Write out all of the data again, precisely as it appears.

:::::

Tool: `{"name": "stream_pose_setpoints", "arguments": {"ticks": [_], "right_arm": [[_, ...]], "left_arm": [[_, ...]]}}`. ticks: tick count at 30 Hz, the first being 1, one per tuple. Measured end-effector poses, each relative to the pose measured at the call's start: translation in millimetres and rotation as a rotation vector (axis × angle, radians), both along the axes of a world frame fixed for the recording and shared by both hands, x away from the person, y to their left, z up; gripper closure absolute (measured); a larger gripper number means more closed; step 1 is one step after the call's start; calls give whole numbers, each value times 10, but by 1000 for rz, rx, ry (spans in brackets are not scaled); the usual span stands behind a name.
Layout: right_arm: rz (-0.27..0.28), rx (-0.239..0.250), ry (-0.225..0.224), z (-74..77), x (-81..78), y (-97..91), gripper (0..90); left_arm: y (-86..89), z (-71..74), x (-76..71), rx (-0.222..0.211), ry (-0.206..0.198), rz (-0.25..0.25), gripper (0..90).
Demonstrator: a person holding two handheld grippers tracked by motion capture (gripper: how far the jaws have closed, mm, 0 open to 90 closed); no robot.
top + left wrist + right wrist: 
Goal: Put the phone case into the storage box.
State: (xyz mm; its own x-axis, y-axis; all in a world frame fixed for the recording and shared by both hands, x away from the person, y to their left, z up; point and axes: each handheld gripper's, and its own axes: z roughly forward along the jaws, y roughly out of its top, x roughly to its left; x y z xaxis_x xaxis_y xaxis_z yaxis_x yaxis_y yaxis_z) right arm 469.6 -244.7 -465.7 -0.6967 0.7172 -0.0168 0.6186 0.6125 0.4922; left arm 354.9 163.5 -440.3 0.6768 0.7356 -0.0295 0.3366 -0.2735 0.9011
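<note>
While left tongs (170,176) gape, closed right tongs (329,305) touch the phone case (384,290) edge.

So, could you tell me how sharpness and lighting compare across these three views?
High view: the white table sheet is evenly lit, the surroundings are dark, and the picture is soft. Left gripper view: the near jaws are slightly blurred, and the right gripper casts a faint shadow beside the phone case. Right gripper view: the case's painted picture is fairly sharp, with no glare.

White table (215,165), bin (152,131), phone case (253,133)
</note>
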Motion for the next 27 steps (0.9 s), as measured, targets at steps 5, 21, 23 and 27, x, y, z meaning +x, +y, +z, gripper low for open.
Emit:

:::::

Your solution |
Tool: `{"name": "stream_pose_setpoints", "arguments": {"ticks": [_], "right_arm": [[_, ...]], "left_arm": [[_, ...]]}}`. ticks: tick count at 30 Hz, the first being 1, one per tuple. Measured end-effector poses, each relative to the pose measured at the call's start: translation in millimetres and rotation as a rotation vector (axis × angle, radians), both along the axes of a world frame fixed for the recording and shared by both hands, x away from the person, y to their left, z up; gripper closure absolute (measured); a larger gripper number means more closed; step 1 is one step after the call's start; calls give whole numbers, each value times 10, but by 1000 for rz, rx, ry (spans in brackets are not scaled); the usual span stands behind a name.
Layout: right_arm: rz (-0.27..0.28), rx (-0.239..0.250), ry (-0.225..0.224), z (-74..77), x (-81..78), y (-97..91), gripper (0..90); left_arm: y (-86..89), z (-71..74), x (-76..71), rx (-0.222..0.211), ry (-0.206..0.198), rz (-0.25..0.25), gripper (0..90).
Demonstrator: a person holding two handheld grippers tracked by motion capture (gripper: how far the jaws have closed, mm, 0 open to 90 closed); no robot.
top + left wrist + right wrist: 
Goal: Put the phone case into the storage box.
State: (xyz mm; its own x-axis, y-axis; all in a world frame fixed for the recording and shared by both hands, x away from the person, y to their left, z up; point and axes: each handheld gripper's, and its own axes: z roughly forward along the jaws, y roughly out of its top, x roughly to its left; x y z xaxis_x xaxis_y xaxis_z yaxis_x yaxis_y yaxis_z) right arm 469.6 -244.7 -465.7 -0.6967 0.7172 -0.0168 0.6186 0.6125 0.4922; left arm 354.9 163.5 -440.3 0.6768 0.7356 -0.0295 0.3366 -0.2735 0.9011
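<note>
While left tongs (170,176) gape, closed right tongs (329,305) touch the phone case (384,290) edge.

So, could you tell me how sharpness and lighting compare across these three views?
High view: the white table sheet is evenly lit, the surroundings are dark, and the picture is soft. Left gripper view: the near jaws are slightly blurred, and the right gripper casts a faint shadow beside the phone case. Right gripper view: the case's painted picture is fairly sharp, with no glare.

White table (215,165), bin (152,131), phone case (253,133)
</note>
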Motion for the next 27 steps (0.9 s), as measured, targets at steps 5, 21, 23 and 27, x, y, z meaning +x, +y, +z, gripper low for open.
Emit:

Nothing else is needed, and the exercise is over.